→ Collected data
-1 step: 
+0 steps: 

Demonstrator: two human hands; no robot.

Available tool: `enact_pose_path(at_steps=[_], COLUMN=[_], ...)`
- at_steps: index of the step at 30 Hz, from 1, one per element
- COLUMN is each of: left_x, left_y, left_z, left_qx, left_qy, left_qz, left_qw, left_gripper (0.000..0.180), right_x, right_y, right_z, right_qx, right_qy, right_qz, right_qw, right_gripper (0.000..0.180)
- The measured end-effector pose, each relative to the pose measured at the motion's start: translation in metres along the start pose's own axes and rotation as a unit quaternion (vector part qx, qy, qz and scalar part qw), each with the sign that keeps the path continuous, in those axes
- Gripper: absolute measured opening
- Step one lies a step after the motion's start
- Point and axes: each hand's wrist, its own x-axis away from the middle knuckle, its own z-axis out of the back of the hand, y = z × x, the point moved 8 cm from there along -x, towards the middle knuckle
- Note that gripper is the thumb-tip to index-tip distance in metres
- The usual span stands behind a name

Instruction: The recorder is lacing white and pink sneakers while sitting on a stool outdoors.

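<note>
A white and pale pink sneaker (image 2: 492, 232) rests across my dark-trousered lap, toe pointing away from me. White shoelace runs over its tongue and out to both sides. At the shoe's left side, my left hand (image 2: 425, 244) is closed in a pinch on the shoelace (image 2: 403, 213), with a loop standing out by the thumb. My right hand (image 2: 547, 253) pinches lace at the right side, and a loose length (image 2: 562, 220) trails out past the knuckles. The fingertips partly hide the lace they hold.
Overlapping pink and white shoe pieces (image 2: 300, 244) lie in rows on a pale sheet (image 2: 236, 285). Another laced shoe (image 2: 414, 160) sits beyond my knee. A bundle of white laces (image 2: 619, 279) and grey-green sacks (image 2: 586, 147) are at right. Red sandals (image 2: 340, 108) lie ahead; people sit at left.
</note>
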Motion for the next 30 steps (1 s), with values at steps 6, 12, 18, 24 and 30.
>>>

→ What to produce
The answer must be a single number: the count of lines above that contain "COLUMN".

→ Answer to this problem
2